Pour éviter la répétition de tels scénarios, le ministère a lancé une étude spécifique afin d’identifier les solutions techniques et urbanistiques adaptées. Des mesures préventives sont prévues, de même que la réalisation de nouveaux ouvrages de protection, dans une approche plus intégrée tenant compte des spécificités locales.

Vigilance, cartographie et alerte précoce

Le ministre a également mis en avant le déploiement d’un dispositif national de sensibilisation et de veille, fondé sur l’émission régulière de bulletins d’alerte précoce. À Safi, des alertes avaient été diffusées les 8 et 9 décembre, appuyées par une plateforme numérique dédiée, offrant une carte de vigilance actualisée quotidiennement.

Autre chantier structurant : la révision complète de l’Atlas des zones exposées aux inondations. Jugé obsolète face aux effets du changement climatique, l’ancien référentiel sera remplacé par une cartographie actualisée, attendue pour l’année prochaine. L’objectif est d’identifier précisément les zones à risque afin d’anticiper les épisodes de fortes précipitations et d’adapter les plans d’aménagement.

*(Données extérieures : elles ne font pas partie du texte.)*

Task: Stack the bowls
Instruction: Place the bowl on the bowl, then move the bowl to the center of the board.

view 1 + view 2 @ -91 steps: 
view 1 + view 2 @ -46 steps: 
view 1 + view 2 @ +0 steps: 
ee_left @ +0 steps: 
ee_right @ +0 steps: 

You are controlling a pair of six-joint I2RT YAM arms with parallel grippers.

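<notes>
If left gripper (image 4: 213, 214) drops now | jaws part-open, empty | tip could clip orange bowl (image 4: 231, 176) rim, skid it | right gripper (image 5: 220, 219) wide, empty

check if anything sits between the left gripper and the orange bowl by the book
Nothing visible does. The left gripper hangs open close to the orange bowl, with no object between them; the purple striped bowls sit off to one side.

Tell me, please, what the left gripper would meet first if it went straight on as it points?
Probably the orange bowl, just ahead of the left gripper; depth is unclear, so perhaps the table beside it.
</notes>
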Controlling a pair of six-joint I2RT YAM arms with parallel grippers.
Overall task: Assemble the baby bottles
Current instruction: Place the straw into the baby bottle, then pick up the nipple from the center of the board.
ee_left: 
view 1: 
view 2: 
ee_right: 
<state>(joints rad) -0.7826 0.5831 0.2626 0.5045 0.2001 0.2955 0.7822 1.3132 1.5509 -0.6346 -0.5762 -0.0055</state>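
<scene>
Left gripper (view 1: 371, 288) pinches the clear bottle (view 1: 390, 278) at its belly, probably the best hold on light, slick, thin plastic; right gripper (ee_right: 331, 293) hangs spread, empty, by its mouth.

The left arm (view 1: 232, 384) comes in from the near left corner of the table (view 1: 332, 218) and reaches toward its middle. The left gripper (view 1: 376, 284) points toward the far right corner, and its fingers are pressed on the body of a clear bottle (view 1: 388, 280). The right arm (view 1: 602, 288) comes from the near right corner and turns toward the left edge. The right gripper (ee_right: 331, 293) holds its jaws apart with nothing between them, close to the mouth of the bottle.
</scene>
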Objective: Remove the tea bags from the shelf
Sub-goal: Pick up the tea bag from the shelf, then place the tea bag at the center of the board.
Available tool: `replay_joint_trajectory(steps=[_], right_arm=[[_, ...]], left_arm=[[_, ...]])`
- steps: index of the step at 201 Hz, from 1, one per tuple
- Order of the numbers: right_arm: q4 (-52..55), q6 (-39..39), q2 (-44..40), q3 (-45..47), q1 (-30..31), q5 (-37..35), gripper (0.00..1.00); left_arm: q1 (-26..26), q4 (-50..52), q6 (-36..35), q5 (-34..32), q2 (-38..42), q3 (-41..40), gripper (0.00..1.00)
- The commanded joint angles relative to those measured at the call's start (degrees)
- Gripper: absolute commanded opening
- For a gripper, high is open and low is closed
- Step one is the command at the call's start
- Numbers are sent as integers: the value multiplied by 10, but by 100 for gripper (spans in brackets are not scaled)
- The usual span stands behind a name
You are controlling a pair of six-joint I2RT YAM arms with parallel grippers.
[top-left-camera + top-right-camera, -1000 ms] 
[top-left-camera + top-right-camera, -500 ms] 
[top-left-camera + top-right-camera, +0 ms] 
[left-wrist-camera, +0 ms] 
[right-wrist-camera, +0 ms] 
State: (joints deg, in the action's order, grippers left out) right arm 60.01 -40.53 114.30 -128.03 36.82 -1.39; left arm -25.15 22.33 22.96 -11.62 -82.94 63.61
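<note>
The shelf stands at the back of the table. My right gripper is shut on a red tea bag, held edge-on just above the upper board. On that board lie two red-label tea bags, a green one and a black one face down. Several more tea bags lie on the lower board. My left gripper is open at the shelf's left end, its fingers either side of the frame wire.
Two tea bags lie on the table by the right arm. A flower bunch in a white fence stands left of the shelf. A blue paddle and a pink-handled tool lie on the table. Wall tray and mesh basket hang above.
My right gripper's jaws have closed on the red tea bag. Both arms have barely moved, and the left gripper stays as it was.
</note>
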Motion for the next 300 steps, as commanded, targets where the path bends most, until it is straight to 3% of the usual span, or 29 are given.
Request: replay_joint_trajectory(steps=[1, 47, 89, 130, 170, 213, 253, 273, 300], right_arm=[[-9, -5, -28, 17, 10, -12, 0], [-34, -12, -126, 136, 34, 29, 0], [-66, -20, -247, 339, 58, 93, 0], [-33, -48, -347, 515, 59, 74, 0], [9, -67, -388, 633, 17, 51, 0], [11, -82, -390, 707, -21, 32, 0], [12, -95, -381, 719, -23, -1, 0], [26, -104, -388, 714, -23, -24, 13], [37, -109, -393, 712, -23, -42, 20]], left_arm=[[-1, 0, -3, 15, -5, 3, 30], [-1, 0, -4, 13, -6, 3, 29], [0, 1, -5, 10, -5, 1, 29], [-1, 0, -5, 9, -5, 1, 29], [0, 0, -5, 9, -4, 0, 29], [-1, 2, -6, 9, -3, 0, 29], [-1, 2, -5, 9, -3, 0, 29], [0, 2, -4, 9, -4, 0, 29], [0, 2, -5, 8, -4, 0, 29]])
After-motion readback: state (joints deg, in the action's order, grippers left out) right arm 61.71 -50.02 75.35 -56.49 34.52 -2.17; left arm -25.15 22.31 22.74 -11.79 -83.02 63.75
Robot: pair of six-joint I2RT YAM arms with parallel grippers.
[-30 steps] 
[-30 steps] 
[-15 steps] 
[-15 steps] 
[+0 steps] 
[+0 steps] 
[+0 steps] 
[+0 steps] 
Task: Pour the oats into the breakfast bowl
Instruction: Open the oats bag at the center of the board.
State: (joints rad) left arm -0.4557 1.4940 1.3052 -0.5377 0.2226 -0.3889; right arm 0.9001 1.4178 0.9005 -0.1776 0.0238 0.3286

Des projets étendus à l’échelle nationale

Entre 2021 et 2025, 33 projets de protection contre les inondations ont été réalisés dans plusieurs provinces, du nord au sud du Royaume. Quinze nouveaux projets sont en cours de lancement, tandis qu’un programme supplémentaire sera élaboré dès l’année prochaine par les agences des bassins hydrauliques.

Enfin, Nizar Baraka a souligné l’efficacité des systèmes d’alerte précoce, citant l’exemple de la région d’Ourika où leur activation, en août dernier, a permis d’éviter toute perte humaine. Un signal fort, selon lui, de la pertinence des efforts engagés pour faire face aux risques climatiques à venir.